(WHAT THE TASK ASKS):
Return, in their exact form, the lines that lie between the start of the data below and the line containing "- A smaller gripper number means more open", with both ends included.

(RAW DATA):
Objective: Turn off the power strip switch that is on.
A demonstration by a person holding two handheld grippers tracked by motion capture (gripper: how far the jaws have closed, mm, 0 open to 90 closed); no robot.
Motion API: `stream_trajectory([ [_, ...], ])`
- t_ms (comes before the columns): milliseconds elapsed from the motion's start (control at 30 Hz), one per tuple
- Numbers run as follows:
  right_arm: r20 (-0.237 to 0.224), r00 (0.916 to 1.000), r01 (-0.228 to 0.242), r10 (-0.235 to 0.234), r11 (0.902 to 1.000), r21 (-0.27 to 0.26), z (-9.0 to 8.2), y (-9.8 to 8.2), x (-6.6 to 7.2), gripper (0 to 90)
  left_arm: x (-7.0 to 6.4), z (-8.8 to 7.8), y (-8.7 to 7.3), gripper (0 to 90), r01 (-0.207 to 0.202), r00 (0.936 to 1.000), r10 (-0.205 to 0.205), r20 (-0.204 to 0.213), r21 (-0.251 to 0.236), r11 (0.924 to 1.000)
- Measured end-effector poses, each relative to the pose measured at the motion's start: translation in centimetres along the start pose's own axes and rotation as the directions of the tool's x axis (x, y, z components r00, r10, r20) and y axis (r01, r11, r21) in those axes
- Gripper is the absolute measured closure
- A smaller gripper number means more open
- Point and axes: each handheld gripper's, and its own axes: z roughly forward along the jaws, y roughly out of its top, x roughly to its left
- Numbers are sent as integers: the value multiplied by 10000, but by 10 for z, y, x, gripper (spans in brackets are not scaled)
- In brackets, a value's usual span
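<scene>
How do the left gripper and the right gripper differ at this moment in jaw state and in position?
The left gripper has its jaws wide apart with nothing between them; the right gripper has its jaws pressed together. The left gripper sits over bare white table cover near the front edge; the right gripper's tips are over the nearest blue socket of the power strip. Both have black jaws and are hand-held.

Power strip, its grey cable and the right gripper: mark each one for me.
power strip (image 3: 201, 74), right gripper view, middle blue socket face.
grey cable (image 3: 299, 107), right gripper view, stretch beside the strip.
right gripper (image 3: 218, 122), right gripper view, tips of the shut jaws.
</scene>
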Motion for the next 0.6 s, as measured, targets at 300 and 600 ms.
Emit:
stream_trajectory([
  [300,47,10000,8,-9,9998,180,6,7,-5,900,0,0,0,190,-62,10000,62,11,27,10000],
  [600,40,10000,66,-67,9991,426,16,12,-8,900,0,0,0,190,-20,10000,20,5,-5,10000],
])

(ANSWER BOX):
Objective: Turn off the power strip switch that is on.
A demonstration by a person holding two handheld grippers tracked by motion capture (gripper: how far the jaws have closed, mm, 0 open to 90 closed); no robot.
Motion API: `stream_trajectory([ [_, ...], ])`
- t_ms (comes before the columns): milliseconds elapsed from the motion's start (control at 30 Hz), one per tuple
- Numbers run as follows:
  right_arm: r20 (-0.237 to 0.224), r00 (0.916 to 1.000), r01 (-0.228 to 0.242), r10 (-0.235 to 0.234), r11 (0.902 to 1.000), r21 (-0.27 to 0.26), z (-9.0 to 8.2), y (-9.8 to 8.2), x (-6.6 to 7.2), gripper (0 to 90)
  left_arm: x (-7.0 to 6.4), z (-8.8 to 7.8), y (-8.7 to 7.3), gripper (0 to 90), r01 (-0.207 to 0.202), r00 (0.936 to 1.000), r10 (-0.205 to 0.205), r20 (-0.204 to 0.213), r21 (-0.251 to 0.236), r11 (0.924 to 1.000)
- Measured end-effector poses, each relative to the pose measured at the motion's start: translation in centimetres along the start pose's own axes and rotation as the directions of the tool's x axis (x, y, z components r00, r10, r20) and y axis (r01, r11, r21) in those axes
- Gripper is the absolute measured closure
- A smaller gripper number means more open

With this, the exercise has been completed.